Hangi ticari davaları için arabuluculuğa başvuru zorunludur?

Türk Ticaret Kanunun 4. Maddesinde  mutlak ticari davalar  ve nispi ticari davalar ile Türk Ticaret Kanunu dışındaki kanunlardaki davalar için arabuluculuk dava şartı olarak zorunlu hale gelmiştir.

Türk Ticaret Kanunu’nda açıkça sayılan, Türk Medeni Kanunu’nun, rehin karşılığında ödünç verme işi ile uğraşanlar hakkında,  Türk Borçlar Kanunda gösterilen  malvarlığının veya işletmenin devralınması ile işletmelerin birleşmesi ve şekil değiştirmesi hakkında, Rekabet yasağına ilişkin, Yayın sözleşmesine dair , Kredi mektubu ve kredi emrini düzenleyen , Komisyon sözleşmesine ilişkin ,Ticari temsilciler, ticari vekiller ve diğer tacir yardımcıları için öngörülmüş bulunan , Havale hakkında, Saklama sözleşmeleri , Fikrî mülkiyet hukukuna dair mevzuata ilişkin, Borsa, sergi, panayır ve pazarlar ile antrepo ve ticarete özgü diğer yerlere ilişkin özel hükümlere ilişkin,  Bankalara, diğer kredi kuruluşlarına, finansal kurumlara ve ödünç para verme işlerine ilişkin düzenlemelerde, öngörülen hususlardan doğan hukuk davaları, hakkında davalar  tarafların ticari sıfatı olup olmadığı ya da tarafların ticari işletmesini ilgilendirip ilgilendirmediğine bakılmaksızın ticari dava kabul edilen dava “mutlak ticari dava”dır.

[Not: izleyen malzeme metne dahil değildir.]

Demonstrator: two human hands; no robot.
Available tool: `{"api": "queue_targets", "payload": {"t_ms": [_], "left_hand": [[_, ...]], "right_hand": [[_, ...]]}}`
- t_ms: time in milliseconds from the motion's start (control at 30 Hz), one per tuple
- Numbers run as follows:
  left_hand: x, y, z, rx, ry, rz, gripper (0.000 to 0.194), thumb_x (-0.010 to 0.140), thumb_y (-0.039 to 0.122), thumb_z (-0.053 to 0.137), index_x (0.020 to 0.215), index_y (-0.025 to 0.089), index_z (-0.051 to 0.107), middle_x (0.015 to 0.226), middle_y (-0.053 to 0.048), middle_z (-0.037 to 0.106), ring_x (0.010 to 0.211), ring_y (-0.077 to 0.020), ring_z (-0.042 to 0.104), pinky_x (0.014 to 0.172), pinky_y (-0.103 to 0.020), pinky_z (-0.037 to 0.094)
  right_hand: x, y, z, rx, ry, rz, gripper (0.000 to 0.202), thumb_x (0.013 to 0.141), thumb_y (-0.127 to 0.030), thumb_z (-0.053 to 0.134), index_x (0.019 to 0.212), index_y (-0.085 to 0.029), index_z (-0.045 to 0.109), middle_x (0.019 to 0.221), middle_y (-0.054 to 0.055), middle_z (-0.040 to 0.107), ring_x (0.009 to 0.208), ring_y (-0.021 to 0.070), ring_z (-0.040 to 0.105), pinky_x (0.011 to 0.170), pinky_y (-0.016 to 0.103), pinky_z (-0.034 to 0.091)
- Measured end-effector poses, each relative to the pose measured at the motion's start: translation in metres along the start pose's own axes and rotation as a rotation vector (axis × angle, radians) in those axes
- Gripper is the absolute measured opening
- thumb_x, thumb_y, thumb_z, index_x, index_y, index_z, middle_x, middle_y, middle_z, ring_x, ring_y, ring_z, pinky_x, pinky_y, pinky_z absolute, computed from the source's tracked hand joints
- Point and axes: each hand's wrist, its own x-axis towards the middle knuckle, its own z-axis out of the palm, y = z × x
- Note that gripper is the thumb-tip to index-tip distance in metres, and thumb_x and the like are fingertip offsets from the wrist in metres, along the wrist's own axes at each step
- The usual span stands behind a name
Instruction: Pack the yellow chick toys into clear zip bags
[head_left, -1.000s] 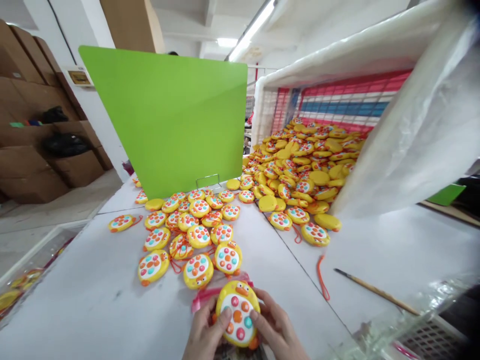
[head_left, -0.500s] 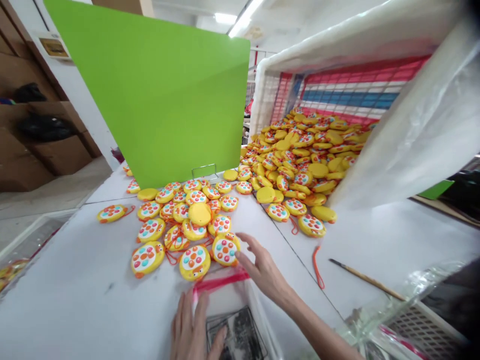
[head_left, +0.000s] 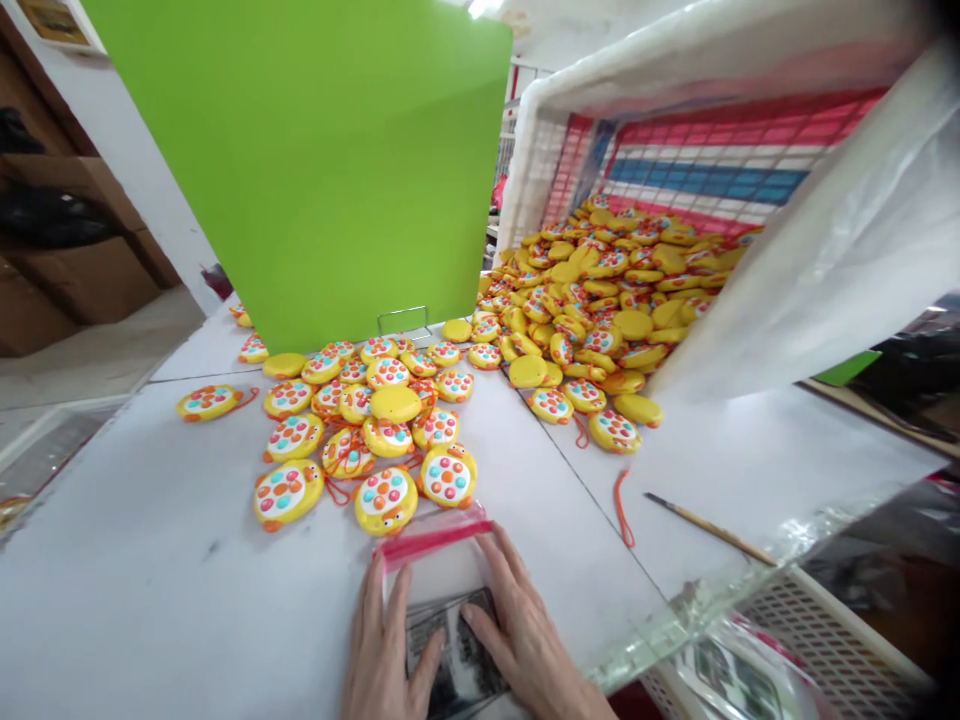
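A clear zip bag (head_left: 435, 543) with a pink strip along its top lies on the white table, a dark printed sheet or card (head_left: 454, 650) showing inside it. My left hand (head_left: 390, 640) rests along the bag's left side, fingers stretched out. On the right side, my right hand (head_left: 517, 625) lies on the bag with its fingers extended and thumb over the dark print. Just beyond the bag's top edge sit yellow duck-shaped toys with coloured dots, the closest being one duck toy (head_left: 385, 499) and another duck toy (head_left: 448, 476).
A tipped white crate (head_left: 517, 200) spills many yellow toys onto the table at right. Behind the near pile stands a green board (head_left: 315, 170) on a wire stand. An orange cord (head_left: 622, 510) and a thin brush-like stick (head_left: 705, 527) lie right. A white basket (head_left: 840, 630) sits below the edge.
My right hand has come back from beside the nearest duck toy and down onto the right side of the bag. My left hand stays at the bag's left side. The view has tipped slightly downward.
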Motion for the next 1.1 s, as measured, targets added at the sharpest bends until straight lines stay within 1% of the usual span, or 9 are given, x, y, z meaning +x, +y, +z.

Buna karşın, herhangi bir ticari işletmeyi ilgilendirmeyen havale, vedia ve fikir ve sanat eserlerine ilişkin haklardan doğan davaların istisna olduğu ve ticari dava olarak kabul edilmeyeceği TTK’nın 4. maddesinde açıkça belirtilmiştir. Ancak bu davalar herhangi bir ticari işletmeyi ilgilendiriyorsa ticari dava ve dolayısıyla dava şartı arabuluculuk söz konusu olacaktır.

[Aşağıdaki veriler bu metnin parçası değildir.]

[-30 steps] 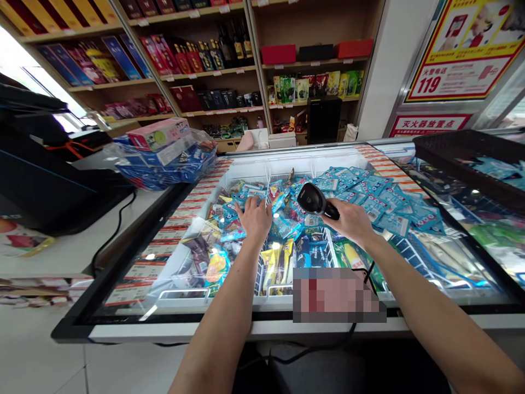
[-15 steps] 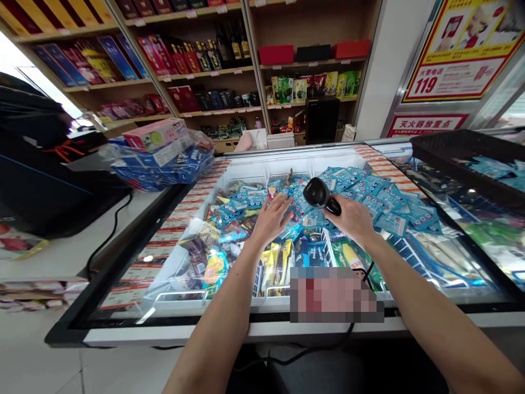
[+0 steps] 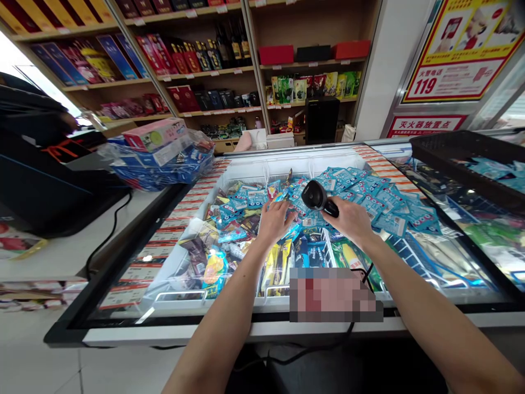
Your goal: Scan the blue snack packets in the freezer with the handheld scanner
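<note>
My right hand (image 3: 348, 221) is wrapped round the handle of a black handheld scanner (image 3: 315, 195), its head pointing left over blue packets. Many of these blue packets (image 3: 385, 200) lie spread over the glass top to the right. My left hand (image 3: 275, 223) is palm down with fingers apart, close to the left edge of the packets and left of the scanner. Nothing shows in its grip. Under the glass of the chest freezer (image 3: 164, 335), colourful wrapped goods and yellow packs (image 3: 276, 261) lie in wire baskets.
Plastic-wrapped boxes (image 3: 164, 156) stand at the freezer's back left. A dark basket (image 3: 463, 164) with blue packets is at the right. A blurred-out item (image 3: 332, 295) and a black cable (image 3: 348, 334) are at the front edge. Stocked shelves (image 3: 213, 74) rise behind.
My left hand has drawn slightly back toward me, its fingers less stretched out. The scanner in my right hand has shifted slightly left. At the far left, a person's dark sleeve has moved a little.
</note>
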### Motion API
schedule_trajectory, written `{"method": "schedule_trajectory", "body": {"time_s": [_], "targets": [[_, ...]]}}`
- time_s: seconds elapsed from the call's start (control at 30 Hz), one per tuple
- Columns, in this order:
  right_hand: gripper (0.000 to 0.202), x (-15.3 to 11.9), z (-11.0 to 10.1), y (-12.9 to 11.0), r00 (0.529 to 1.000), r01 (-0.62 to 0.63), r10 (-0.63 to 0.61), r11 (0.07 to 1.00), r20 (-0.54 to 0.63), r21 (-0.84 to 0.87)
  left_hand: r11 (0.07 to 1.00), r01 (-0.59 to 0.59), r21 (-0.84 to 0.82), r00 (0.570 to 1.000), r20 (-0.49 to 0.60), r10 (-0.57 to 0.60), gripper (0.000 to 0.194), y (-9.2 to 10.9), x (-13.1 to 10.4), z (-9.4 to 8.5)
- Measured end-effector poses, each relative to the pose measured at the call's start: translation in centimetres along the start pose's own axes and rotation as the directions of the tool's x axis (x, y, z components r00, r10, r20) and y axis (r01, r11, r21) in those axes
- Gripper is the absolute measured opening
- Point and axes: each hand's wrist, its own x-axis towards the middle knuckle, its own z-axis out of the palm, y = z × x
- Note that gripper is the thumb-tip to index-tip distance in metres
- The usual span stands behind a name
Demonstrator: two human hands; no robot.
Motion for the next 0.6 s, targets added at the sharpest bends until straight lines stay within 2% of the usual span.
{"method": "schedule_trajectory", "body": {"time_s": [0.1,0.27,0.43,0.6], "targets": [[0.038,0.0,0.0,-0.1,1.0,0.003,-0.004,1.0,0.007,0.006,0.998,0.054,-0.029,0.998,-0.042,-0.055,0.04,0.5,0.3,0.3],[0.037,-0.1,-0.1,-0.1,0.999,-0.007,0.007,1.0,0.034,0.006,0.995,0.101,-0.026,0.995,-0.008,-0.101,0.046,1.2,0.6,1.1],[0.037,0.0,-0.2,-0.1,0.999,-0.008,0.008,1.0,0.039,0.005,0.978,0.204,-0.038,0.979,0.033,-0.203,0.054,0.4,0.9,1.4],[0.036,0.0,-0.3,-0.3,0.999,-0.003,0.004,1.0,0.04,-0.005,0.957,0.267,-0.112,0.962,0.083,-0.259,0.053,-0.4,1.2,1.2]]}}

 “Nispi Ticari Davalar” olarak adlandırılan her iki tarafın da ticari işletmesiyle ilgili hususlardan doğan hukuk davaları da ticari dava olarak kabul edilmektedir. Nispi ticari davadan söz edebilmek için “her iki tarafında tacir olması” ve uyuşmazlığın “her iki tarafın ticari işletmesiyle ilgili olması” şarttır. Bu şartlar mevcut ise, yukarıda sayılan mutlak ticari davalardan olmasa dahi, uyuşmazlık ticari dava konusudur ve dava şartı arabuluculuk kapsamındadır.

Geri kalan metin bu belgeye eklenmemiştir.